### [YOUR TASK]
The lines to extract run from the first line of the material below to the line containing "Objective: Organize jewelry", both included; leave the pictures behind.

*** Opening of DATA PROVIDED ***

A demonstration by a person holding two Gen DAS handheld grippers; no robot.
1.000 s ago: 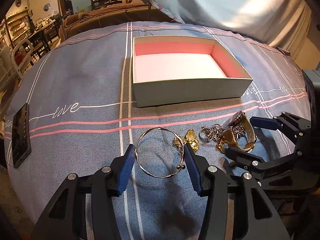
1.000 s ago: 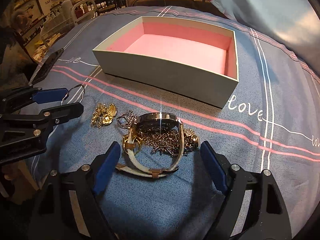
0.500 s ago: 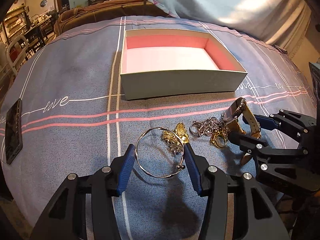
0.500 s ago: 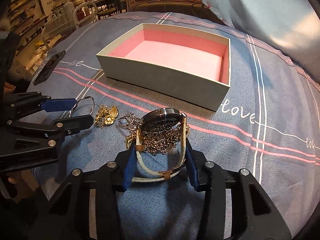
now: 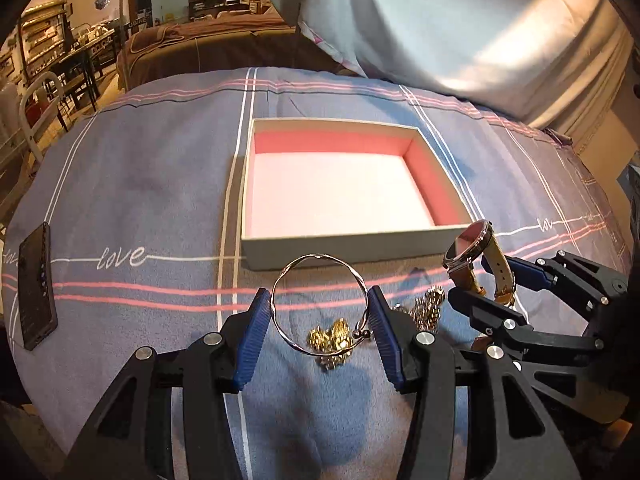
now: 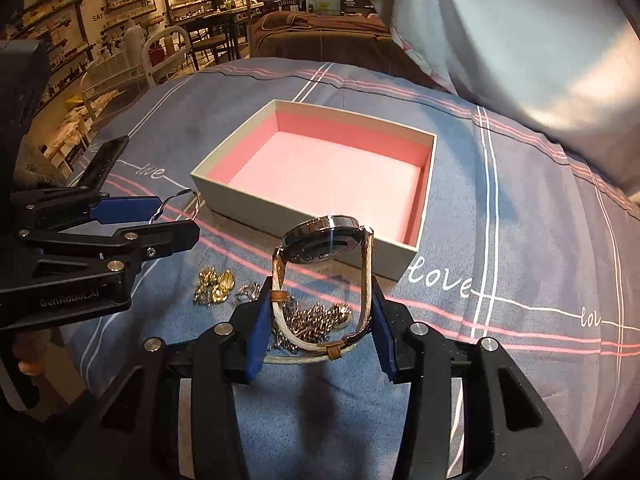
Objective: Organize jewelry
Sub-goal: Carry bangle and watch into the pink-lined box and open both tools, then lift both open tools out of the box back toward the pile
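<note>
My left gripper is shut on a thin silver bangle and holds it above the bed, just short of the box. The open grey box with pink lining stands ahead; it also shows in the right wrist view. My right gripper is shut on a wristwatch with a tan strap, lifted off the bed; the watch also shows in the left wrist view. Gold earrings and a silver chain lie on the bedspread below the grippers.
A black phone lies at the left edge of the blue striped bedspread. A pale pillow rises behind the box. A white chair and shelves stand beyond the bed.
Both grippers have risen and moved toward the box. The right gripper closed on the watch and lifted it off the chain. The bangle stays in the left gripper.
</note>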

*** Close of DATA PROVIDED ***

### [RESPONSE BELOW]
A demonstration by a person holding two Gen DAS handheld grippers; no robot.
1.000 s ago: 
1.000 s ago: 
0.500 s ago: 
0.500 s ago: 
now: 
now: 
Objective: Organize jewelry

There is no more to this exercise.